Making bread using seawater

There is nothing like a challenge from your best friend, to do something that you’ve never done before but might just work. In my case, make bread using sea water.

My friend Mandy had brought me back from New York a copy of Jim Lahey’s book “My Bread”. Jim’s ‘no-knead’ method of bread making uses flour, water, salt (normally) and a tiny amount of yeast – and a lot of time, but no kneading. The dough is left for a long time to rise and is baked very very hot, and makes a tasty and crusty loaf.

Jim has a recipe in his book called  “Jones Beach Bread” in which he uses seawater instead of house water plus salt to make the dough. Knowing that we both used the ‘no-knead’ recipe and that I had access to a beach with clean water, Mandy challenged me to follow this recipe, and this is how it went.

Martin collecting seawater on the beach, far enough out to miss most of the turbidity

Martin collecting seawater on the beach, far enough out to miss most of the turbidity

Martin checking the seawater sample for sand or other impurities

Martin checking the seawater sample for sand or other impurities

Jim Lahey’s book “My Bread” that contains Jim’s 'no-knead' method of bread making used for the bread in this blog post

Jim Lahey’s book “My Bread” that contains Jim’s ‘no-knead’ method of bread making used for the bread in this blog post

Waiting for the bread to raise

Waiting for the bread to raise

The finished result! Doesn't it look delicious?

The finished result! Doesn’t it look delicious?

The bread tasted very good, crusty and tasty. I made two loaves, one with the seawater filtered through a coffee filter and the other with unfiltered seawater. Normally this recipe needs around 12-18 hours rising time but this took 28 hours for the two risings, but it is winter in southern Brasil (Florianópolis, on the coast) and the day temperature was only 72F (22°C) on the day of the experiment. It’s also possible that the greater proportion of salt might have hindered the development of the yeast and held back the rise. This wasn’t a very scientific experiment.

I calculated that Lahey’s original no-knead’ recipe calls for 8g salt to 300g of water which makes 26.66g per litre, whereas sea water (according to Mirjam’s 2013 blog is 35g/litre so this should mean that the sea bread loaf should be around 30% more salty than normal; if I’m honest, it didn’t tasty significantly more salty).

Further experiments: the obvious test would be a sea water loaf vs conventional made, risen and baked at the same time.

Notes:

The Jones Beach in Jim’s recipe is the Jones Beach State Park on Long Island, New York State. The current water cleanliness data is here (PDF), scroll down for the Jones Beach SP results.

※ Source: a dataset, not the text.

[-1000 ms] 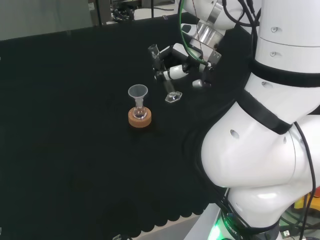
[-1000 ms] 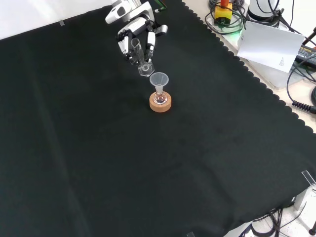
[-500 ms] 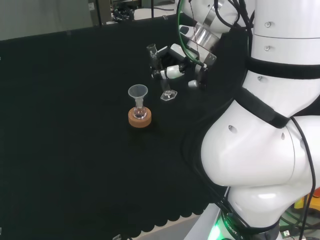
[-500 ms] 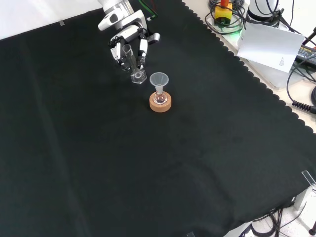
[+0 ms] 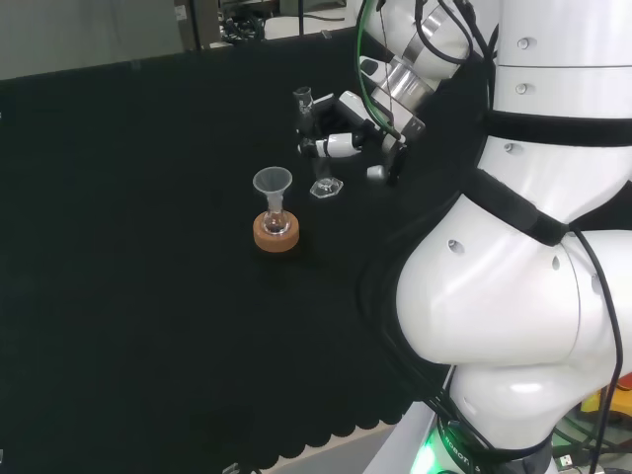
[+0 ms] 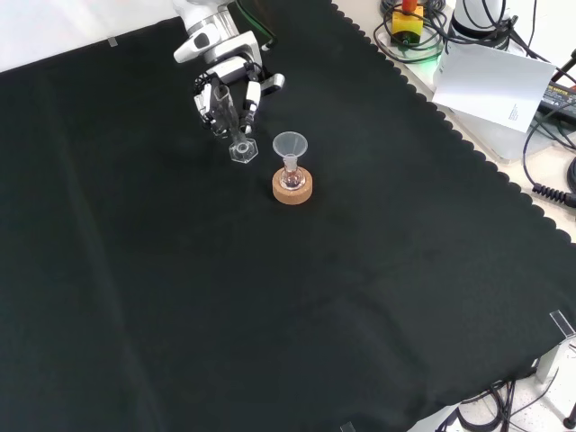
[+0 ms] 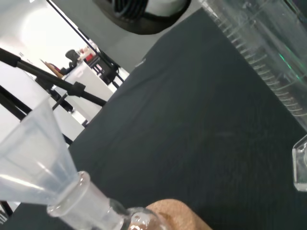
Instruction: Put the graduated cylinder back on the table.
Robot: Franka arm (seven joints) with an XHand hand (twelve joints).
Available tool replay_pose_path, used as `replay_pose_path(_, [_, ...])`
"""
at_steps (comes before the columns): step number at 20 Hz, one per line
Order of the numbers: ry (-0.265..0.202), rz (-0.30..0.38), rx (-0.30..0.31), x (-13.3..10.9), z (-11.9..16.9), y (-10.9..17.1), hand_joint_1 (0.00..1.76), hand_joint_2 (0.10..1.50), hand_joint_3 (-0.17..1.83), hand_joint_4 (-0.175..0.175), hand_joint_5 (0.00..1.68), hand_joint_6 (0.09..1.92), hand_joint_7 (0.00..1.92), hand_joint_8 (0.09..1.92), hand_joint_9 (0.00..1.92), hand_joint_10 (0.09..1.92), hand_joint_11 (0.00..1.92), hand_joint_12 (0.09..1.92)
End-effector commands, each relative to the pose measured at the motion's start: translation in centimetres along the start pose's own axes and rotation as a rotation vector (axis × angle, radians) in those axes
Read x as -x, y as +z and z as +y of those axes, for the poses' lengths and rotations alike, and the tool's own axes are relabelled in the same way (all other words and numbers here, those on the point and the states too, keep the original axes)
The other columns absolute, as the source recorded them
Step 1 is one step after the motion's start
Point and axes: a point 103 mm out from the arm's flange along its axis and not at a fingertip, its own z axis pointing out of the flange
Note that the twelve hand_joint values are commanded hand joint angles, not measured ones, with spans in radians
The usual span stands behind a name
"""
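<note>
In the front view, the graduated cylinder [image 6: 232, 121] was seen nearly upright, its long axis close to vertical with the open mouth uppermost and slightly tilted, and its hexagonal foot [image 6: 242, 151] was placed at or just above the black cloth [image 6: 270, 315]; contact could not be told. The hand [image 6: 225, 85] was curled around the cylinder's upper part, fingers closed on the tube. Just to the right, a small flask [image 6: 292, 178] carrying a clear funnel [image 6: 290, 144] was seated in a cork ring [image 6: 292, 189]. In the head view, the cylinder [image 5: 314, 138] was found right of the funnel [image 5: 272, 182], held by the hand [image 5: 346, 138].
</note>
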Motion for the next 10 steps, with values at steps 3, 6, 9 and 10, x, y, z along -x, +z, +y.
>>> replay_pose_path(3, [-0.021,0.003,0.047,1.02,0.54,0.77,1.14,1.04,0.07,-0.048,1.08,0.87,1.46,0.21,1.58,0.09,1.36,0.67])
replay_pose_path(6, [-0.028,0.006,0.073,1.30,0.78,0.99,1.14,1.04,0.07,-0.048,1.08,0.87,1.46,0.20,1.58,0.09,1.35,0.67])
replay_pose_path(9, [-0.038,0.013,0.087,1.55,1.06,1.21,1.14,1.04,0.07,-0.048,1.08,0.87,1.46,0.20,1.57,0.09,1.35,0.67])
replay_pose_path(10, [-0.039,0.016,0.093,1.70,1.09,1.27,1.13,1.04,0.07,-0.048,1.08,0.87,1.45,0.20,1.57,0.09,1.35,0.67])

The beach that I collected my sea water from is currently ‘própria‘ but I wouldn’t collect after heavy rain (runoff) or heavy seas (turbidity).  As a safety precaution one could boil the sea water and let it cool just enough before using. In fact, when the weather is cold, that would be the best way of giving the bread a good start.

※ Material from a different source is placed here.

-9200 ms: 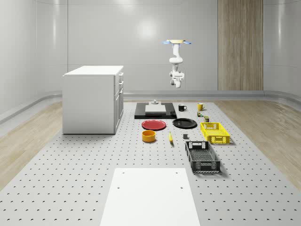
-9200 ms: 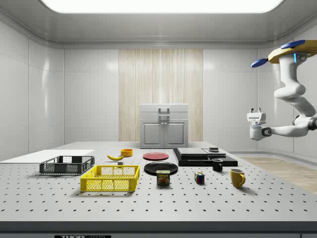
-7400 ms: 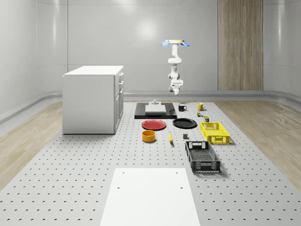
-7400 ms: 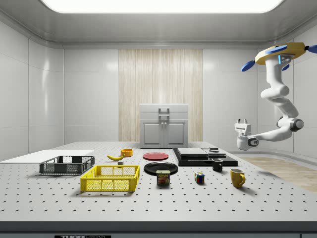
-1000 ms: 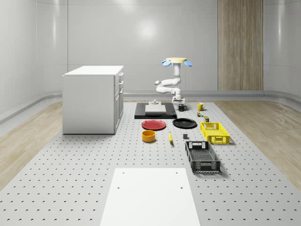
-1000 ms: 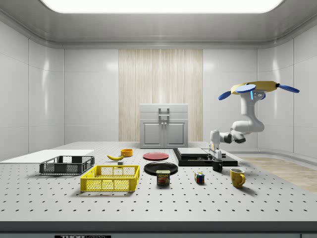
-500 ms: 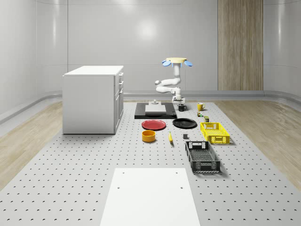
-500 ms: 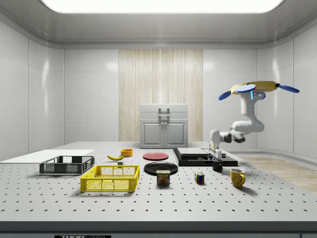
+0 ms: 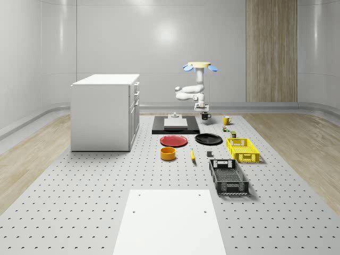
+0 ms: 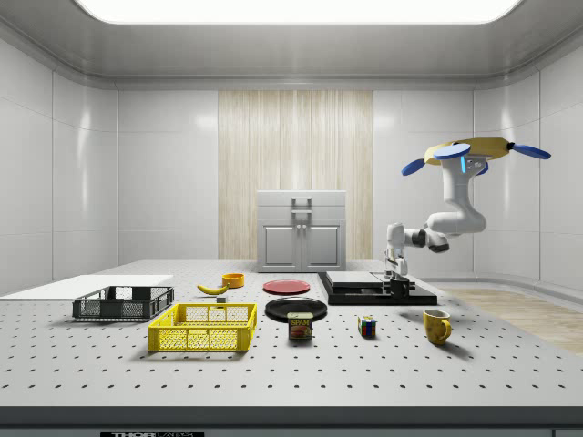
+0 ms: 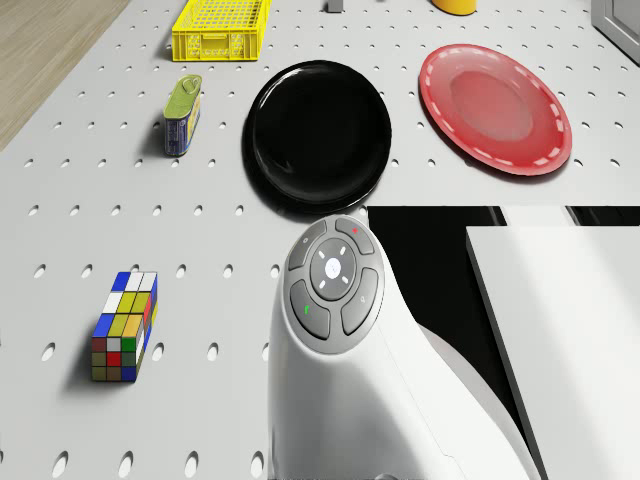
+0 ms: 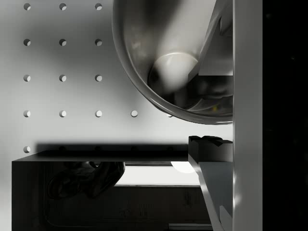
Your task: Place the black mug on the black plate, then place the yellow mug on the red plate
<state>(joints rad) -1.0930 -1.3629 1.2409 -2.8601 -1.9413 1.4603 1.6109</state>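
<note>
Currently step 1: tool (image 10: 398, 273) gripped black mug (image 9: 205, 115), raised off tabletop (image 9: 106, 180); drone (image 10: 474, 150) hovered at far end. Next: carry to black plate (image 11: 319, 133), lower, release.

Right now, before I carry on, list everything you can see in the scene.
black mug: 1, black, in the gripper, off the table
yellow mug: 1, yellow, table's far end
black plate: 1, black, beside the red plate
red plate: 1, red, mid-table
bowl: 1, orange, near the red plate
banana: 1, yellow, beside the bowl
crates: 2, yellow crate, black crate
can: 1, near the black plate
puzzle cube: 1, multicoloured
cabinet: 1, white
drone: hovering over the table's far end
gripper: shut on the black mug
</note>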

[note by Mirjam: I’ve done a super quick google search and it looks like typical salinities for the Florianopolis area can go down to 30-ish and thus be lower than the typical, open ocean value of 35, but during summer they might go up to 37 (Pereira et al., 2017) but in addition to the seasonal changes, your salinity probably depends very much on which beach you took the water sample at (for example if it was a lagoon-ish beach with a lot of freshwater runoff and not so much mixing with the open ocean). Since you collected the water fairly close to the beach and during winter, it’s likely that the salinity wasn’t quite as high as the 35 I mentioned (which would explain why the bread didn’t taste as salty as you might have expected). If you wanted to know the exact salinity next time you are making bread, an easy method to measure the salinity of sea water would be to boil a liter until all the water has evaporated and weigh the remaining salts. This isn’t very precise for oceanographer-standards, since some of the substances that oceanographers include in their measure of “salinity” in sea water at normal temperatures might actually evaporate with the water, but since the largest constituent of the “salt” in sea water is just normal NaCl, the mistake you’d be making is probably small enough for cooking purposes, and you’d get a general idea of how “typical” your sample is in terms of seawater salinity.]

Bio:

Martin Haswell is an English photographer who loves travel and making bread.

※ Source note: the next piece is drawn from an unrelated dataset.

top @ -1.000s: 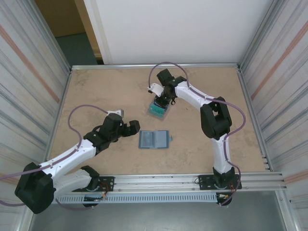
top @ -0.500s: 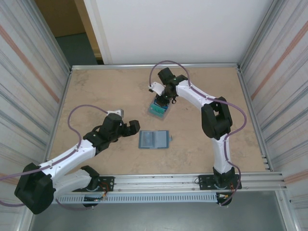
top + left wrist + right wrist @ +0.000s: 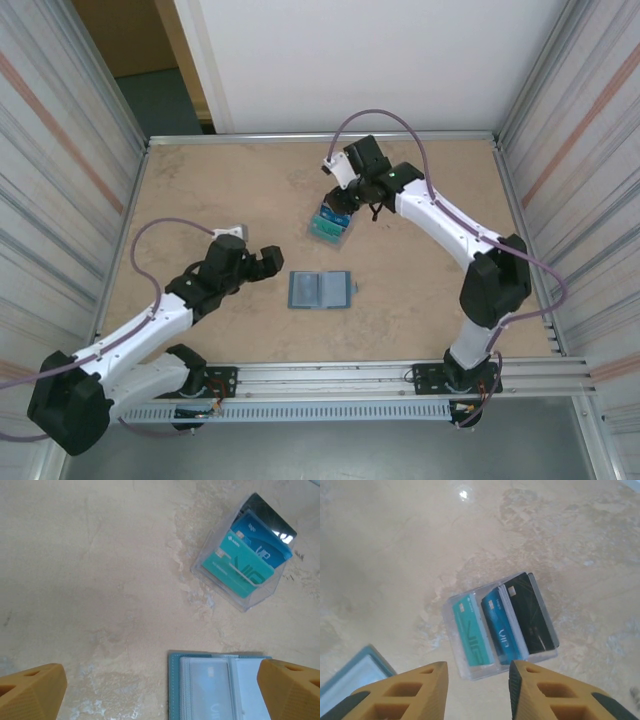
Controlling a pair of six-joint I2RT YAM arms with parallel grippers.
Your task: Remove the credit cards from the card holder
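well, card holder [image 3: 320, 290] open, flat

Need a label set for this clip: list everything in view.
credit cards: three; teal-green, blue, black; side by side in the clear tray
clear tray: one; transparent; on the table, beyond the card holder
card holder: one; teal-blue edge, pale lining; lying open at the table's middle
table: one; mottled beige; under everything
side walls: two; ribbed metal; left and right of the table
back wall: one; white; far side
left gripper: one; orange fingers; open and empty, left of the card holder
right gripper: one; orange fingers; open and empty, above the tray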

Experiment: Temperature-driven circulation

My favorite experiment. Quick and easy and very impressive way to illustrate the influence of temperature on water densities.

This experiment is great if you want to talk about temperature influencing density. Although it doesn’t actually show anything different from a temperature driven overturning experiment, where circulation is determined by hot water rising and cold water sinking, somehow this experiment is a lot more impressive. Maybe because people are just not used to see bottles pouring out with the water coming out rising rather than plunging down, or maybe because the contrast of the two bottles where one behaves exactly as expected and the other one does not?

Anyway, it is really easy to do. All you need is a big jar and two small bottles. Cold water in one of the small bottles is dyed blue, hot water in the other small bottle is dyed red. Both are inserted in the jar filled with lukewarm water (movie below).

Using bottles with a narrower neck than mouth is helpful if you want to use the opportunity to talk about not only temperature-driven circulation, but also about double-diffusive mixing (which you see in form of salt fingers inside the red bottle in the picture above).

Isn’t this beautiful?

P.S.: This text originally appeared on my website as a page. Due to upcoming restructuring of this website, I am reposting it as a blog post. This is the original version last modified on December 2nd, 2015.

I might write things differently if I was writing them now, but I still like to keep my blog as archive of my thoughts.

Tides themselves don’t induce (a lot of) mixing, only tides hitting topography do. An experiment.

As you might have noticed, the last couple of days I have been super excited to play with the large tanks at GFI in Bergen. But then there are also simple kitchen oceanography experiments that need doing that you can bring into your class with you, like for example one showing that tides and internal waves by themselves don’t do a lot of mixing, and that only when they hit topography the interesting stuff starts happening.

So what we need is a simple 2-layer system and two different cases: One with topography, one without. And because we want to use it to hand around in class, the stratification should be indestructible (-> oil and water) and the container should be fairly tightly sealed to prevent a mess.

Here we go:

There definitely is a lot to be said for kitchen oceanography, too! Would you have thought that using just two plastic bottles and some oil and water could give such a nice demonstration?

Experiment: Oceanic overturning circulation (the slightly more complicated version)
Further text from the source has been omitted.